Pursuant to certain mineral property option agreements, the Company issued 300,000 (2019 – nil) common shares with an attributed value of $124,500 (2019 - $nil).
14. Capital Management
The Company includes cash and cash equivalents and equity, comprising of issued common shares, equity component of convertible debenture, contributed surplus, and deficit, in the definition of capital. The Company manages its capital structure and makes adjustments to it, based on the funds available to the Company, in order to support the acquisition, exploration and development of exploration and evaluation properties. The Board of Directors does not establish quantitative return on capital criteria for management, but rather relies on the expertise of the Company’s management to sustain future development of the business.

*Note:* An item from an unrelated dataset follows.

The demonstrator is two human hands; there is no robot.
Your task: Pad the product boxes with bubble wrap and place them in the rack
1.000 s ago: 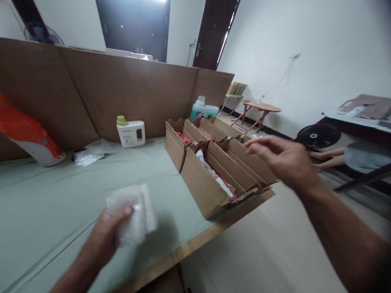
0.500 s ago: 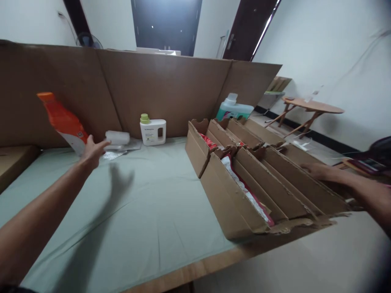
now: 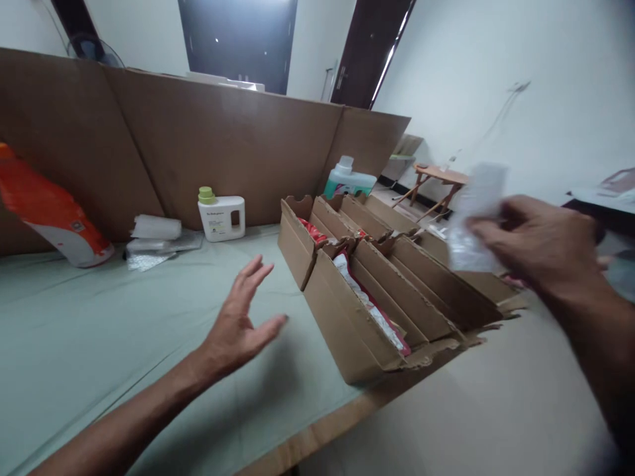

The properties in which the Company currently has an interest are in the exploration stage; as such the Company is dependent upon external financings to fund activities. In order to carry out planned exploration and pay for administrative costs, the Company will spend its existing working capital and raise additional funds as needed. The Company will continue to assess new properties and seek to acquire an interest in additional properties if it feels there is sufficient geologic or economic potential and if it has adequate financial resources to do so.
Management reviews its capital management approach on an ongoing basis and believes that this approach, given the relative size of the Company, is reasonable. There were no changes in the Company’s approach to capital management during the periods ended September 30, 2020 and 2019. The Company is not subject to externally imposed capital requirements.
15. Events after the reporting period
On November 24, 2020, the Company closed a brokered private placement financing and issued 10,171,673 non-flow through units at $0.28 per unit for gross proceeds of $2,848,068 and 8,826,511 flow through units at $0.30 per unit for gross proceeds of $2,647,953. Each unit consists of one common share and one half of one warrant, with each whole warrant entitling the holder to acquire one common share of the Company at a price of $0.35 for a period of 24 months following the closing of the offering. A finder’s fee of $349,722 cash was paid to third parties, and 1,204,873 agent options and incurred other share issue costs of $60,781, in total. Each agent option is exercisable for 1 unit at a price of $0.28 per unit for a period of 2 years. Each unit is comprised of one common share and one half of one warrant.